_HOW TO COMPLETE THIS TASK_
Transcribe the listing in full, word for word; pictures do not belong in the copy.

++++++++++

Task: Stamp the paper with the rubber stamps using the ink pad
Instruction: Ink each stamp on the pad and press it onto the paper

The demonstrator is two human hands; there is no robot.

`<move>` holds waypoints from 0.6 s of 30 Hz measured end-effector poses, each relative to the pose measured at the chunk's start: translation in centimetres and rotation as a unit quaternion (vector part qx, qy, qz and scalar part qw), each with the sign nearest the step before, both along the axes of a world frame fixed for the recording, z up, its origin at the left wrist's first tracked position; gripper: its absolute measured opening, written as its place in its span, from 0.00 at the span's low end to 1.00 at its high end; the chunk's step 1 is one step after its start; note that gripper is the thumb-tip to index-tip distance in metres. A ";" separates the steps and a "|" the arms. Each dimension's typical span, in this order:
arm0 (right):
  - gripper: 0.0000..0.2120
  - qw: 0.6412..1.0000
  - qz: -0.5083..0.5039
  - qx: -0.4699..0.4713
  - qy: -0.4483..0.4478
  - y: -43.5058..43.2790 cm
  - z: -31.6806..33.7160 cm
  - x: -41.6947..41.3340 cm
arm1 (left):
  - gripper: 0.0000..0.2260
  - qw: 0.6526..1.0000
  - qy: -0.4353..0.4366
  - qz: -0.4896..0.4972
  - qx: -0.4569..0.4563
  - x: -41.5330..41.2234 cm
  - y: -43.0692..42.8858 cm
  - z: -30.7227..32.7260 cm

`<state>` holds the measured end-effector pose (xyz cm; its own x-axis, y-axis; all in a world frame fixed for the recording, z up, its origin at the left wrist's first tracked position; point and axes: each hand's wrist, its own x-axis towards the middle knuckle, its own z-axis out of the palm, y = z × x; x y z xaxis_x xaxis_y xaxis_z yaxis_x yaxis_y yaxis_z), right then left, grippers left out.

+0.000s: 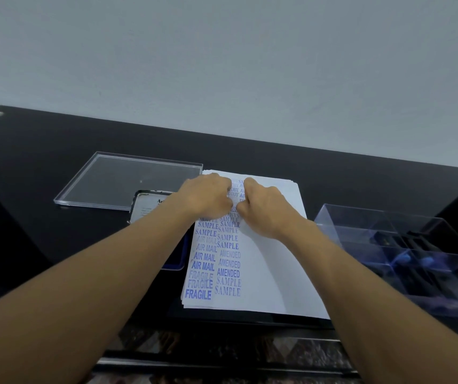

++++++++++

_EXERCISE RESPONSE_
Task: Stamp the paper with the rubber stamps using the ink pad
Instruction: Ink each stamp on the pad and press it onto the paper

The demonstrator is two human hands; there is no robot.

`<move>` holds waypoints from 0.6 s of 30 Hz measured end-effector poses, each relative to the pose measured at the chunk's start: translation in centimetres and rotation as a unit quaternion (vector part qx, qy, qz and scalar part qw), each with the sign nearest the step before, both along the axes of a world frame fixed for the recording, z up, its origin at the left wrist's first tracked position; gripper: its absolute measured opening, written as its place in its span, from 0.00 at the span's low end to 1.00 at its high end; the chunk's step 1 is one step after its start; note that gripper is the thumb-tip to index-tip distance in metres. A ";" separates the steps and a "|" the arms. Each dimension's typical span, in this order:
arm0 (right):
  - gripper: 0.0000..0.2120
  - qw: 0.6412..1.0000
  - qz: -0.5083..0.5039
  - qx: -0.4699..0.4713
  - qy: -0.4483..0.4478
  - y: -43.5058..43.2790 cm
  - z: -31.6806..33.7160 cm
  - x: -41.6947..41.3340 cm
arm1 (left):
  - gripper: 0.0000..0.2260
  - qw: 0.6526..1.0000
  - qy: -0.4353..0.4366
  - qz: -0.4896..0.4972
  - qx: -0.4569..0.4563
  - x: -41.5330..41.2234 cm
  - y: -43.0692..42.8858 cm
  - z: -30.7227..32.7260 cm

`<state>` holds the measured end-effector pose (xyz cm; its own x-axis, y-axis; all in a world frame fixed for the recording, z up, its origin at the left wrist's first tracked position; point and axes: each hand's wrist, its own x-axis towards the middle knuckle, its own z-axis out of the palm, y = z × x; x y z xaxis_x xaxis_y xaxis_z yaxis_x yaxis_y yaxis_z), right then left, grippers left out.

+0.000s: 

The response has been given in full.